» **Task description**:
Your answer should be one number, the count of lines in the entries holding the word "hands".

Items from a dataset:
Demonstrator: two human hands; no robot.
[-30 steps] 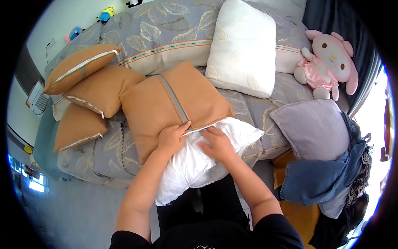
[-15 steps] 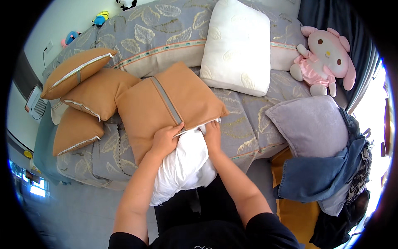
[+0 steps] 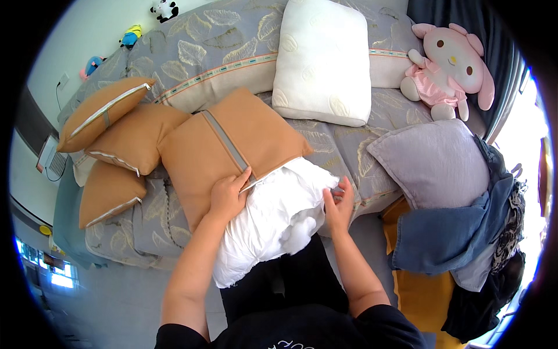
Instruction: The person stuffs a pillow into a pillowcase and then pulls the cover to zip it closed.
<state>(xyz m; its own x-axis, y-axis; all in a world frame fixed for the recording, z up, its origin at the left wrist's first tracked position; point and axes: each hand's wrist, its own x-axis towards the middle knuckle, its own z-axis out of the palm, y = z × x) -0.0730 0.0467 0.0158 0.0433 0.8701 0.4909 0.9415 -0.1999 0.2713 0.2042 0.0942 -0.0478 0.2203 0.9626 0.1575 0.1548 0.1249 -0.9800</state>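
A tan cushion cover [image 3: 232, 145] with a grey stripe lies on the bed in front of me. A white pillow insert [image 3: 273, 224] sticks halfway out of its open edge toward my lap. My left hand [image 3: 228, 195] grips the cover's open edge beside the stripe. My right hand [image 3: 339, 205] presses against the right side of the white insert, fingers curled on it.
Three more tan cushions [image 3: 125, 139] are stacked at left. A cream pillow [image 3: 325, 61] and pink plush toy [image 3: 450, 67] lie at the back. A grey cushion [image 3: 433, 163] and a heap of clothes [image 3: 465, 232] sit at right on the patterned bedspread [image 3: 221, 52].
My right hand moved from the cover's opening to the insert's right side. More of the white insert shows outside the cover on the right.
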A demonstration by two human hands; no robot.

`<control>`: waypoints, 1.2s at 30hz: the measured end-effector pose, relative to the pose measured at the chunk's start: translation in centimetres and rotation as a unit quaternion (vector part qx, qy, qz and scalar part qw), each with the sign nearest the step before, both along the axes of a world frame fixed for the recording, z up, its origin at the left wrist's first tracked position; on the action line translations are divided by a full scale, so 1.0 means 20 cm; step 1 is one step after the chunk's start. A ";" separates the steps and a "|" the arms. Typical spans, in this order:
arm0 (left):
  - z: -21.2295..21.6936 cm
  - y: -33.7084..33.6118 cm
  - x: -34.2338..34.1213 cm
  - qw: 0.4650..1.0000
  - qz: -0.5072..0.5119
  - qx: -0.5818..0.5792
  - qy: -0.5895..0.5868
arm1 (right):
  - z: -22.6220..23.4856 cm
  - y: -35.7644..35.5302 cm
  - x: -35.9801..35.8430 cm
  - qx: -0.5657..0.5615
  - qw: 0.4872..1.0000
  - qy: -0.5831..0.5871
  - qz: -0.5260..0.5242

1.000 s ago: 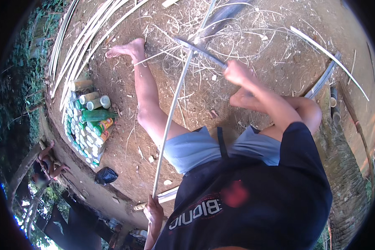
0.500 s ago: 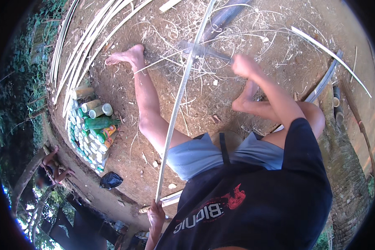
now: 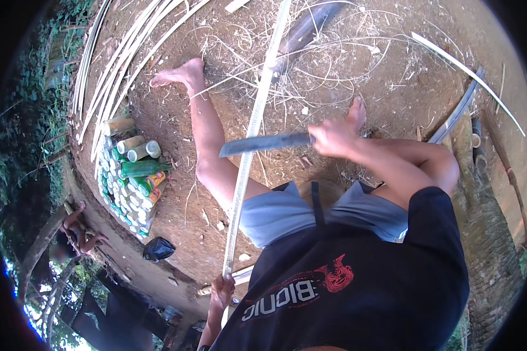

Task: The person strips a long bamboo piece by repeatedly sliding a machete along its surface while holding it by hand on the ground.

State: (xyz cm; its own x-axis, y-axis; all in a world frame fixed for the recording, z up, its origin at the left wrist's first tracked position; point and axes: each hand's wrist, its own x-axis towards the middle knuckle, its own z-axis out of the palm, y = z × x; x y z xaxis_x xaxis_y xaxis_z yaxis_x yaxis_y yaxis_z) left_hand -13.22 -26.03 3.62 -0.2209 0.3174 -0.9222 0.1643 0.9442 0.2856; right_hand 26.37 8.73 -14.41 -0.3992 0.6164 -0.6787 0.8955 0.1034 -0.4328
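Observation:
I sit on bare earth with my left leg [image 3: 208, 146] stretched out. A long pale bamboo strip [image 3: 257, 117] runs from my lap away toward the top of the view. My left hand [image 3: 222, 289] grips its near end at the lower edge. My right hand [image 3: 334, 137] is closed on the handle of a large knife [image 3: 263, 143]. The dark blade lies across the strip about halfway along it, its tip pointing left over my thigh.
A stack of bottles and cans [image 3: 132, 175] lies on the left, with a black bag [image 3: 157, 248] below it. A bundle of bamboo strips [image 3: 117, 64] curves along the upper left. Thin shavings [image 3: 334, 52] cover the ground ahead. Split bamboo pieces [image 3: 457, 111] lie right. Another person [image 3: 70, 234] crouches lower left.
My right hand has drawn the knife back along the strip toward my body, from well out in front to just above my thigh. The left hand has kept its hold.

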 end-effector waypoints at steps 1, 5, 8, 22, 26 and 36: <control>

» **Task answer**:
2